Administrative Assistant to BBC: "Crowds in Egypt now are the largest crowds in the history of mankind. "

pic : https://fbcdn-sphotos-f-a.akamaihd.net/hphotos-ak-ash3/1017604_476712842420237_1822814817_n.jpg

[-] 2 points by windyacres (1197) 6 years ago

Spectacular picture!

[-] 1 points by DKAtoday (33802) from Coon Rapids, MN 6 years ago

It is - very positive. IMO. Sunshine green grass.

What we are working to save. Well - sorry - not to assume - what "I" am working to preserve as well as many others - I hope - "no I know" - but wouldn't presume to tell anyone what they are doing - let me take that back - I do whole heartedly tell shills to fuck off - but that's just part of who I am.

[-] 2 points by windyacres (1197) 6 years ago

I like the new picture at the top of the page, but the spectacular picture is the one linked by BradB.

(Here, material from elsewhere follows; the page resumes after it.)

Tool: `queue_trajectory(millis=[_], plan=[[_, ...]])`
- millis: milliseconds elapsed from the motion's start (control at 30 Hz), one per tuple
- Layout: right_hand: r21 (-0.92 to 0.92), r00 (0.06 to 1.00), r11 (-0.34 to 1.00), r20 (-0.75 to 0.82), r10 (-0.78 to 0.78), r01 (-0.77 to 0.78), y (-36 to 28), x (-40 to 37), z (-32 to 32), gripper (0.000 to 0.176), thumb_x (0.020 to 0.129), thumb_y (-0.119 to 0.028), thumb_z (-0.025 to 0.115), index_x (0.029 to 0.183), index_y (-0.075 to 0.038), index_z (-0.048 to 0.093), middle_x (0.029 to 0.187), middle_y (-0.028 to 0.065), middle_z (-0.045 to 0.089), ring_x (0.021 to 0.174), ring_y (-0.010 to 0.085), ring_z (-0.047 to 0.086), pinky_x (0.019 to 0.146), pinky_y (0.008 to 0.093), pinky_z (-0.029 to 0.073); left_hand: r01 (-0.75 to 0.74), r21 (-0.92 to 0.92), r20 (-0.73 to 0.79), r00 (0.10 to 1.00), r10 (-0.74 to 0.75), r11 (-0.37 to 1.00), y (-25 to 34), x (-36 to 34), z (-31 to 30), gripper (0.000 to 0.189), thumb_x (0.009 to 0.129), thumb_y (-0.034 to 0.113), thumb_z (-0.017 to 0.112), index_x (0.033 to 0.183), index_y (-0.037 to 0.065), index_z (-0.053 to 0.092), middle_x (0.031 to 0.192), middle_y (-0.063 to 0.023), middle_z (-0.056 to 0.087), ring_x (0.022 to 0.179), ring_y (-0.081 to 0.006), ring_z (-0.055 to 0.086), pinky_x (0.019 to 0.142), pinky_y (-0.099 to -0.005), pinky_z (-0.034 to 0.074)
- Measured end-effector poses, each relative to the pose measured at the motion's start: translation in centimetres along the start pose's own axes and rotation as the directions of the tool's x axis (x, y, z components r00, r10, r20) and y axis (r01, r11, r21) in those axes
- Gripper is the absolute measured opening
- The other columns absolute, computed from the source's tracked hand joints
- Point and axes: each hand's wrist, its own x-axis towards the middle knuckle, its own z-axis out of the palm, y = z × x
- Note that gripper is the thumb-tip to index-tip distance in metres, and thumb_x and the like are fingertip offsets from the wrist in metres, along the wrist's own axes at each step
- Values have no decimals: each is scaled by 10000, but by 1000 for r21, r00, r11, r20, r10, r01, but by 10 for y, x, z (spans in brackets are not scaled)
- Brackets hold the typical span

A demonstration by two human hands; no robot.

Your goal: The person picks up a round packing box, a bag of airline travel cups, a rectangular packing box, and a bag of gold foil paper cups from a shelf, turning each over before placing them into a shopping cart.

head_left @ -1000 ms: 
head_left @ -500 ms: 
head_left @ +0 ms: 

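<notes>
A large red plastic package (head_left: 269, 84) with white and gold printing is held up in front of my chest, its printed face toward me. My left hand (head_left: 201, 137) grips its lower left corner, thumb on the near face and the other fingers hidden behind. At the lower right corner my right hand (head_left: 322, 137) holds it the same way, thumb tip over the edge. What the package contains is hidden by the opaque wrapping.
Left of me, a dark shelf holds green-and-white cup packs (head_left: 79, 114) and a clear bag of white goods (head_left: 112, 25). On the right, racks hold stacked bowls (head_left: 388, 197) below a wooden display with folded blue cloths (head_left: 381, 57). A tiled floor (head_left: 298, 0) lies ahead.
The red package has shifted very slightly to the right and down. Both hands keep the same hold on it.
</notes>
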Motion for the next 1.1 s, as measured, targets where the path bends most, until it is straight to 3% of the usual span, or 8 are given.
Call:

[-] 1 points by DKAtoday (33802) from Coon Rapids, MN 6 years ago

NO - That picture is - "awesome".

[-] 1 points by windyacres (1197) 6 years ago

I agree. I was emotionally moved by it.

[-] 1 points by DKAtoday (33802) from Coon Rapids, MN 6 years ago

Stunning - absolutely - STUNNING - Brazil looking to shame us all as well.

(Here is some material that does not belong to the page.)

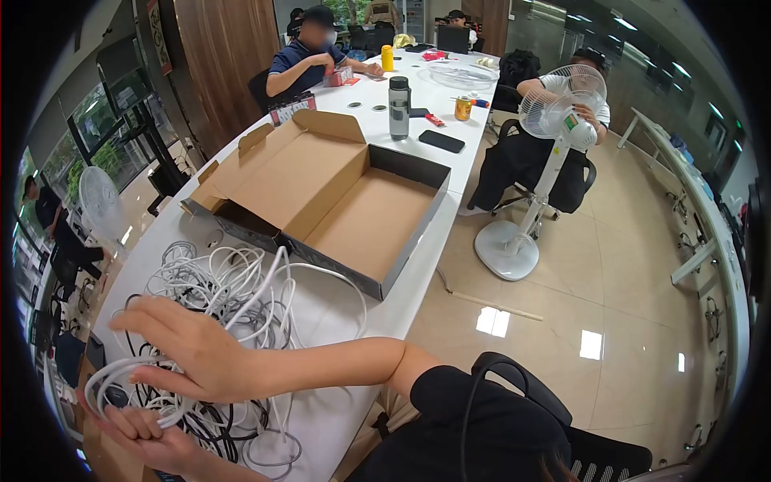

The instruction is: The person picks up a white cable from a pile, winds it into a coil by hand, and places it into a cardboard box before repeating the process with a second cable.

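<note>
Over the near left part of the table lies a tangled heap of white, grey and black cables [233, 301]. My left hand [148, 438], at the lower left, has its fingers curled around a coiled loop of white cable [100, 386]. Just above it is my right hand [189, 349], its fingers apart and thumb stretched toward the loop, with nothing visibly gripped. Beyond the heap sits an open cardboard box [361, 217], brown inside and black outside, its lid folded back to the left.
On the white table [434, 165] stand a grey bottle [399, 108], a phone [442, 141], an orange can [463, 108] and a yellow bottle [387, 58]. A person sits at the table's far left side. Another person at the right handles a white standing fan [552, 173].
</note>
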`<act>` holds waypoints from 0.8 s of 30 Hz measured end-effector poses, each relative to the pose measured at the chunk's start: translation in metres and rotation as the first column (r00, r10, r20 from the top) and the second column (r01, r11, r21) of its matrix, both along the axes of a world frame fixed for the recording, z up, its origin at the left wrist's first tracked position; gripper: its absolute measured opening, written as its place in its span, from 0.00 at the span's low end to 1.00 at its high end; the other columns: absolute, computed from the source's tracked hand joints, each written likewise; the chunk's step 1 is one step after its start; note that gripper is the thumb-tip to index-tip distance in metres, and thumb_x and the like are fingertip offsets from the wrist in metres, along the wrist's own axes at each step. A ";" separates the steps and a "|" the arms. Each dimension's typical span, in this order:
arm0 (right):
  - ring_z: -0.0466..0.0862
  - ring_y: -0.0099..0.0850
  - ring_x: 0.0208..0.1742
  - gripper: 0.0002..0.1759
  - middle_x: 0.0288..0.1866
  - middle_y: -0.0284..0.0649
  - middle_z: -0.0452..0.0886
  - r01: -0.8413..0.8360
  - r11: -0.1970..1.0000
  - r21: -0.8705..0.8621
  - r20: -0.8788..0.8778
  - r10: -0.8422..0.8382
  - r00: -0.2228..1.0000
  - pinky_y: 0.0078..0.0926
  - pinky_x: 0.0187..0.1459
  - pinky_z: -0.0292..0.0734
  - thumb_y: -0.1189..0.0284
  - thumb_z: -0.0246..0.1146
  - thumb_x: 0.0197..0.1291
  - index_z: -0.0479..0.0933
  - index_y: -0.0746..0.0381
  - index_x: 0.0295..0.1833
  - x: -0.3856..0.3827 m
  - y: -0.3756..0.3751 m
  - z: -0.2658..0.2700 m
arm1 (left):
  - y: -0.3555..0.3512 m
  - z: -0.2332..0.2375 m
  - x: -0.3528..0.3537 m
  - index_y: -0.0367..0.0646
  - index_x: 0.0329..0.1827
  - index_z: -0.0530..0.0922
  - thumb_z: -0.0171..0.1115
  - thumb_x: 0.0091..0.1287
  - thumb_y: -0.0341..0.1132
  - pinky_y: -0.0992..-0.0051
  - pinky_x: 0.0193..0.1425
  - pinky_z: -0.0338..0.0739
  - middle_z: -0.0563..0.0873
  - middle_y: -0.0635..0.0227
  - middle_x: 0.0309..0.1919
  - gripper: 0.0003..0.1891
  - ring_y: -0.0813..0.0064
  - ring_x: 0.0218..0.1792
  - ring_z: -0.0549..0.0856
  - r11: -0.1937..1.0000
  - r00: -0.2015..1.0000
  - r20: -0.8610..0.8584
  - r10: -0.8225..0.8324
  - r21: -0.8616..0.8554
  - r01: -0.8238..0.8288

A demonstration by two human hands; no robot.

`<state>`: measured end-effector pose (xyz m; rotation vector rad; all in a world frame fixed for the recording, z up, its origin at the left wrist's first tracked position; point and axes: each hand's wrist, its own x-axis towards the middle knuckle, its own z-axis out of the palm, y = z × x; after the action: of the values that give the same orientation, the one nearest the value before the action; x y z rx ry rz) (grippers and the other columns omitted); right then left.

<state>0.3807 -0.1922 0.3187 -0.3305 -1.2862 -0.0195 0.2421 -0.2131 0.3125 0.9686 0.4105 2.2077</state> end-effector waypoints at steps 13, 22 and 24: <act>0.79 0.37 0.30 0.15 0.31 0.46 0.79 -0.464 0.873 -0.149 0.000 0.469 0.883 0.29 0.32 0.71 0.75 0.53 0.59 0.72 0.68 0.51 -0.005 0.004 -0.011 | 0.014 0.000 0.027 0.40 0.63 0.65 0.45 0.70 0.42 0.86 0.20 0.40 0.48 0.80 0.19 0.22 0.90 0.16 0.45 0.978 0.993 0.000 0.115 -0.173 -0.113; 0.75 0.38 0.25 0.11 0.26 0.40 0.71 -0.190 0.976 -0.103 0.190 0.207 0.960 0.31 0.25 0.67 0.74 0.57 0.56 0.75 0.64 0.46 0.020 0.006 -0.002 | 0.033 -0.013 0.000 0.35 0.60 0.65 0.38 0.71 0.40 0.77 0.45 0.66 0.68 0.59 0.58 0.21 0.71 0.48 0.72 0.930 0.710 -0.613 0.346 0.121 -0.348; 0.75 0.38 0.24 0.09 0.25 0.39 0.70 -0.059 0.993 -0.106 0.289 0.088 0.953 0.31 0.23 0.66 0.73 0.58 0.56 0.75 0.63 0.42 0.024 0.007 -0.002 | 0.032 -0.011 0.000 0.32 0.59 0.65 0.34 0.73 0.41 0.74 0.47 0.69 0.70 0.55 0.56 0.22 0.70 0.47 0.73 0.841 0.393 -0.753 0.528 0.401 -0.363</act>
<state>0.4048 -0.1849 0.3164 -0.3715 -1.5976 0.0592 0.2422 -0.1812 0.3019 2.2898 1.0479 2.0496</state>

[-] 2 points by bensdad (8977) 6 years ago

Does anyone here have any REAL SPECIFIC info on what they want ?

[-] 0 points by gameon (-51) 6 years ago

They dont want to be subjected to a totalitarian theocracy.

[-] 0 points by Builder (4202) 6 years ago

Specifically the Muslim Brotherhood's theocracy.

[-] -1 points by gameon (-51) 6 years ago

the muslim brotherhood that the arab spring was about, the muslim brotherhood that obama backed.

[-] 1 points by bensdad (8977) 6 years ago

Obama backed a democratically elected leader
Have you figured out how to blame Obama for making the sky blue ?
And, of course you blame Obama because he refused to close Gitmo ?
Are you daryl issa ?

[-] 0 points by Builder (4202) 6 years ago

Did he? How's that worked out in Iraq? Libya? Afghanistan? Syria?


[-] 1 points by MattLHolck (16833) from San Diego, CA 6 years ago

rigged election ? or just slotted ?

[-] -1 points by TikiJ (-38) 6 years ago

Depends on what your idea of rigged is.

Manipulating votes via electronic counting could be considered rigged.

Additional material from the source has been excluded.